▸ **Supplied data**:
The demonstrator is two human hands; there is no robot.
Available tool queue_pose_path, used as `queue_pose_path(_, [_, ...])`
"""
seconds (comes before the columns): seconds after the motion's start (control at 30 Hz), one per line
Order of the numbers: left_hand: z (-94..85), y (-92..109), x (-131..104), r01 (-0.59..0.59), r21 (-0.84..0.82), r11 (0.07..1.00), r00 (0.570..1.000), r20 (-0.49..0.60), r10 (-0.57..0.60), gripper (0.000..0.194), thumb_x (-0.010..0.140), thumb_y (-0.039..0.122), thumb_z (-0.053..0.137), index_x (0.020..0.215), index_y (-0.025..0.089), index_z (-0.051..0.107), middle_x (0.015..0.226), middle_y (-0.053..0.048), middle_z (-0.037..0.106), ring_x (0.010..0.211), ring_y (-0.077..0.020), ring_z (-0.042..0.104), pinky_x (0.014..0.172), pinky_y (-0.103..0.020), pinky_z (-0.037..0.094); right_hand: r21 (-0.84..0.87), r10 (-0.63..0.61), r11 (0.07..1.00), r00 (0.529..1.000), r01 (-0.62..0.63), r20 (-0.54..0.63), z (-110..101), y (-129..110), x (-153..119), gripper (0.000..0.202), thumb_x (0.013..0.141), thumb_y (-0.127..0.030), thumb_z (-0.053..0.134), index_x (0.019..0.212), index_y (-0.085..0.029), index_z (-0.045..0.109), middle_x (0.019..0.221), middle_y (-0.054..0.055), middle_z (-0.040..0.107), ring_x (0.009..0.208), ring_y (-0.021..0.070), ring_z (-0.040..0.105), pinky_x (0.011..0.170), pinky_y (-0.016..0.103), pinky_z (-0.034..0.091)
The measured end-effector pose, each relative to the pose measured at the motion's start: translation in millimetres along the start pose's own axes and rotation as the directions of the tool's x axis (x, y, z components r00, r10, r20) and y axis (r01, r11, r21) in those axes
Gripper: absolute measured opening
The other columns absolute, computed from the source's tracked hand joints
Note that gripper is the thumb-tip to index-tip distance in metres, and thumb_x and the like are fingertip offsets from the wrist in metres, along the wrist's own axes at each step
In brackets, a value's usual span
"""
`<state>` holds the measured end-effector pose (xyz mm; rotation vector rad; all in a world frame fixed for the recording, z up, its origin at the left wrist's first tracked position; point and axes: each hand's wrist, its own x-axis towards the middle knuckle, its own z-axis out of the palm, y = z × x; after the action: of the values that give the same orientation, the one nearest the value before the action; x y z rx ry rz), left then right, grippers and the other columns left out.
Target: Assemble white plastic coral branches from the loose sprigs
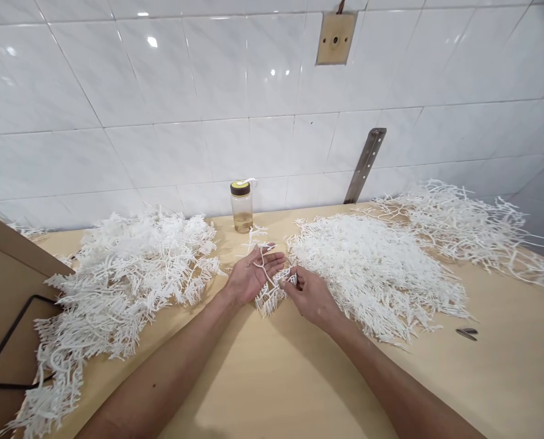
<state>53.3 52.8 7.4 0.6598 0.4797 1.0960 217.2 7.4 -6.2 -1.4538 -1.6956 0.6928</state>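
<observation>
My left hand (248, 279) is turned palm up in the middle of the table, with a thin white branching sprig (261, 266) resting across its fingers and held there. The sprig's fine tips stick out above the fingers. Just to the right, my right hand (312, 297) pinches between thumb and index finger at a white sprig end; the exact grip is partly hidden. Beneath and between both hands lies a small bunch of white sprigs (269, 299) on the table (262, 378).
Large heaps of white sprigs lie left (134, 268) and right (372, 268), with bare white stems (463, 222) at the far right. A bottle (241, 207) stands behind my hands. Small snips (467, 333) lie at right. A brown panel (11, 292) edges the left.
</observation>
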Motion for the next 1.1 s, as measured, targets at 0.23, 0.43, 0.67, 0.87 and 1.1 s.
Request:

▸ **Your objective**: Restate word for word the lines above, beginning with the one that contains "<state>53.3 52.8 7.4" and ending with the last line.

▸ **Result**:
<state>53.3 52.8 7.4 0.6598 0.4797 1.0960 217.2 7.4 -6.2 -1.4538 -1.6956 0.6928</state>
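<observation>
My left hand (248, 279) is turned palm up in the middle of the table, with a thin white branching sprig (261, 266) resting across its fingers and held there. The sprig's fine tips stick out above the fingers. Just to the right, my right hand (312, 297) pinches between thumb and index finger at a white sprig end; the exact grip is partly hidden. Beneath and between both hands lies a small bunch of white sprigs (269, 299) on the table (262, 378).
Large heaps of white sprigs lie left (134, 268) and right (372, 268), with bare white stems (463, 222) at the far right. A bottle (241, 207) stands behind my hands. Small snips (467, 333) lie at right. A brown panel (11, 292) edges the left.
</observation>
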Motion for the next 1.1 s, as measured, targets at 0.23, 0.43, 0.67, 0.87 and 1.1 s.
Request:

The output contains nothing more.